[Given data Boundary: Start]

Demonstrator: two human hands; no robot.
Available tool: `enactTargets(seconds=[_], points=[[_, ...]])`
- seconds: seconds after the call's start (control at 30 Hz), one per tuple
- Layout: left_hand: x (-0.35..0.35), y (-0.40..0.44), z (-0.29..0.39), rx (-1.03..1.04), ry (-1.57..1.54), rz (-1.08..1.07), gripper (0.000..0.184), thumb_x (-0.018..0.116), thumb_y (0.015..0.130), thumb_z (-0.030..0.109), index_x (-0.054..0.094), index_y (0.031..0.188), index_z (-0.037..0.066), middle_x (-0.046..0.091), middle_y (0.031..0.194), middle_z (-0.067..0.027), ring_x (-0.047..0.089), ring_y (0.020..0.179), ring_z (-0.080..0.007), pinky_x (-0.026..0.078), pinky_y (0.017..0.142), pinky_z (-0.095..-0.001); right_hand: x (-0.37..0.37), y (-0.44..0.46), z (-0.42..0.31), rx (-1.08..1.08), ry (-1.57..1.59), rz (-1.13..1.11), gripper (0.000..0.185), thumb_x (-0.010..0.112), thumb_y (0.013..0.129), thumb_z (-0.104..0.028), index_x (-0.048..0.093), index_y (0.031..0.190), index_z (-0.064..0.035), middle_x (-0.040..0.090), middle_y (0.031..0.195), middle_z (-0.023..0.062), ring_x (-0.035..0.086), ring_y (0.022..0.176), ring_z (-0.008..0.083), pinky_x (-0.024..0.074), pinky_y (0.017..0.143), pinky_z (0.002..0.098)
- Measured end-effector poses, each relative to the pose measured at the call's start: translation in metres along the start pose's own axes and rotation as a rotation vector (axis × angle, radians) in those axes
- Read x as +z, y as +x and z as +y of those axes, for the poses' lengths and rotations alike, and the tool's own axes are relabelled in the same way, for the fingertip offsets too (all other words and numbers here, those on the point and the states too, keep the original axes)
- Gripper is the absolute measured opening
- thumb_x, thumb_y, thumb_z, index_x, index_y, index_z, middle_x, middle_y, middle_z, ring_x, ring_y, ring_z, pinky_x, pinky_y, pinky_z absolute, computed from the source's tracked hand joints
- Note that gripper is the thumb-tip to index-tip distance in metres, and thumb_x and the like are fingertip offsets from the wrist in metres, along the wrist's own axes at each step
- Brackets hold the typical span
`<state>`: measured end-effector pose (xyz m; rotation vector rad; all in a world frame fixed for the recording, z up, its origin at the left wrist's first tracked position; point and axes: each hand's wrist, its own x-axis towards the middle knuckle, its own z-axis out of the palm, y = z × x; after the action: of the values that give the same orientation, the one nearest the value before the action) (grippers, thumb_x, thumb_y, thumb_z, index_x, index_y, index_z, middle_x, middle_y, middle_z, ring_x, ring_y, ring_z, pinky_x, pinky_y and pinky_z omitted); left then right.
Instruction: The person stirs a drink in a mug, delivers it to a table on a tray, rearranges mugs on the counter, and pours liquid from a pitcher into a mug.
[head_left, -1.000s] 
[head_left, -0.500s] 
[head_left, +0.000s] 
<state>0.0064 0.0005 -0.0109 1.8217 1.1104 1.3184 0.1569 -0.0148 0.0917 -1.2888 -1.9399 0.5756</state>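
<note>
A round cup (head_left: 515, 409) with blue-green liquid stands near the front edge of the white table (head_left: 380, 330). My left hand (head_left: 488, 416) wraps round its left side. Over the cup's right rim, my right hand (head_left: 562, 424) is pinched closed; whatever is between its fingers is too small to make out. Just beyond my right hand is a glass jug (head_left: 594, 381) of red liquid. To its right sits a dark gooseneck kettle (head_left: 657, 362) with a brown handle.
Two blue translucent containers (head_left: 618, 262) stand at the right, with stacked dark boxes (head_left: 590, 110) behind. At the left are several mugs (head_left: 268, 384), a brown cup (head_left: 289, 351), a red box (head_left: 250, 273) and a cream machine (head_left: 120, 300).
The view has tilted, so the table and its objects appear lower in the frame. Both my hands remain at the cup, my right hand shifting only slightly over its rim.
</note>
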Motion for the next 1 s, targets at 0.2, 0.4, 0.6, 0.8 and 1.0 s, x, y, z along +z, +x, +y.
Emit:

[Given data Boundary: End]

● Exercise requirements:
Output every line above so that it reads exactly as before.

● Finished task:
Demonstrator: two human hands; no robot.
Available tool: `enactTargets(seconds=[_], points=[[_, ...]])`
- seconds: seconds after the call's start (control at 30 Hz), one per tuple
- Layout: left_hand: x (-0.35..0.35), y (-0.40..0.44), z (-0.29..0.39), rx (-1.03..1.04), ry (-1.57..1.54), rz (-1.08..1.07), gripper (0.000..0.184), thumb_x (-0.018..0.116), thumb_y (0.015..0.130), thumb_z (-0.030..0.109), index_x (-0.054..0.094), index_y (0.031..0.188), index_z (-0.037..0.066), middle_x (-0.046..0.091), middle_y (0.031..0.194), middle_z (-0.067..0.027), ring_x (-0.047..0.089), ring_y (0.020..0.179), ring_z (-0.080..0.007), pinky_x (-0.026..0.078), pinky_y (0.017..0.142), pinky_z (-0.095..-0.001); right_hand: x (-0.37..0.37), y (-0.44..0.46), z (-0.42..0.31), rx (-1.08..1.08), ry (-1.57..1.59), rz (-1.13..1.11), gripper (0.000..0.185), thumb_x (-0.010..0.112), thumb_y (0.013..0.129), thumb_z (-0.104..0.028), index_x (-0.048..0.093), index_y (0.031..0.190), index_z (-0.064..0.035), middle_x (-0.040..0.090), middle_y (0.031..0.195), middle_z (-0.023..0.062), ring_x (-0.035..0.086), ring_y (0.022..0.176), ring_z (-0.008..0.083), pinky_x (-0.024..0.074), pinky_y (0.017..0.143), pinky_z (0.002..0.098)
- Measured end-effector poses, each relative to the pose measured at the call's start: translation in metres along the start pose's own axes and rotation as a rotation vector (axis × angle, radians) in those axes
- Read x as +z, y as +x and z as +y of those axes, for the poses' lengths and rotations alike, and the tool's own axes are relabelled in the same way, for the fingertip offsets too (all other words and numbers here, those on the point and the states too, keep the original axes)
- Gripper is the absolute measured opening
- thumb_x, thumb_y, thumb_z, index_x, index_y, index_z, middle_x, middle_y, middle_z, ring_x, ring_y, ring_z, pinky_x, pinky_y, pinky_z absolute, computed from the source's tracked hand joints
- Note that gripper is the thumb-tip to index-tip distance in metres, and thumb_x and the like are fingertip offsets from the wrist in metres, along the wrist's own axes at each step
- Brackets hold the typical span
`<state>`: measured end-effector pose (xyz m; rotation vector rad; all in a world frame fixed for the recording, z up, its origin at the left wrist's first tracked position; point and axes: each hand's wrist, its own x-axis towards the middle knuckle, its own z-axis out of the palm, y = z × x; after the action: of the values that give the same orientation, the one nearest the value before the action) (grippers, thumb_x, thumb_y, thumb_z, index_x, index_y, index_z, middle_x, middle_y, middle_z, ring_x, ring_y, ring_z, pinky_x, pinky_y and pinky_z omitted); left then right.
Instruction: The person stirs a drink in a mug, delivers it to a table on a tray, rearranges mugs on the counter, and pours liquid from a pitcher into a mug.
[head_left, -1.000s] 
[head_left, -0.500s] 
[head_left, +0.000s] 
<state>0.0064 0.0005 -0.0109 1.8217 1.1104 1.3184 0.1569 -0.0148 0.0917 -1.2888 -1.9399 0.5756</state>
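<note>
A round cup (head_left: 515, 409) with blue-green liquid stands near the front edge of the white table (head_left: 380, 330). My left hand (head_left: 488, 416) wraps round its left side. Over the cup's right rim, my right hand (head_left: 562, 424) is pinched closed; whatever is between its fingers is too small to make out. Just beyond my right hand is a glass jug (head_left: 594, 381) of red liquid. To its right sits a dark gooseneck kettle (head_left: 657, 362) with a brown handle.
Two blue translucent containers (head_left: 618, 262) stand at the right, with stacked dark boxes (head_left: 590, 110) behind. At the left are several mugs (head_left: 268, 384), a brown cup (head_left: 289, 351), a red box (head_left: 250, 273) and a cream machine (head_left: 120, 300).
The view has tilted, so the table and its objects appear lower in the frame. Both my hands remain at the cup, my right hand shifting only slightly over its rim.
</note>
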Motion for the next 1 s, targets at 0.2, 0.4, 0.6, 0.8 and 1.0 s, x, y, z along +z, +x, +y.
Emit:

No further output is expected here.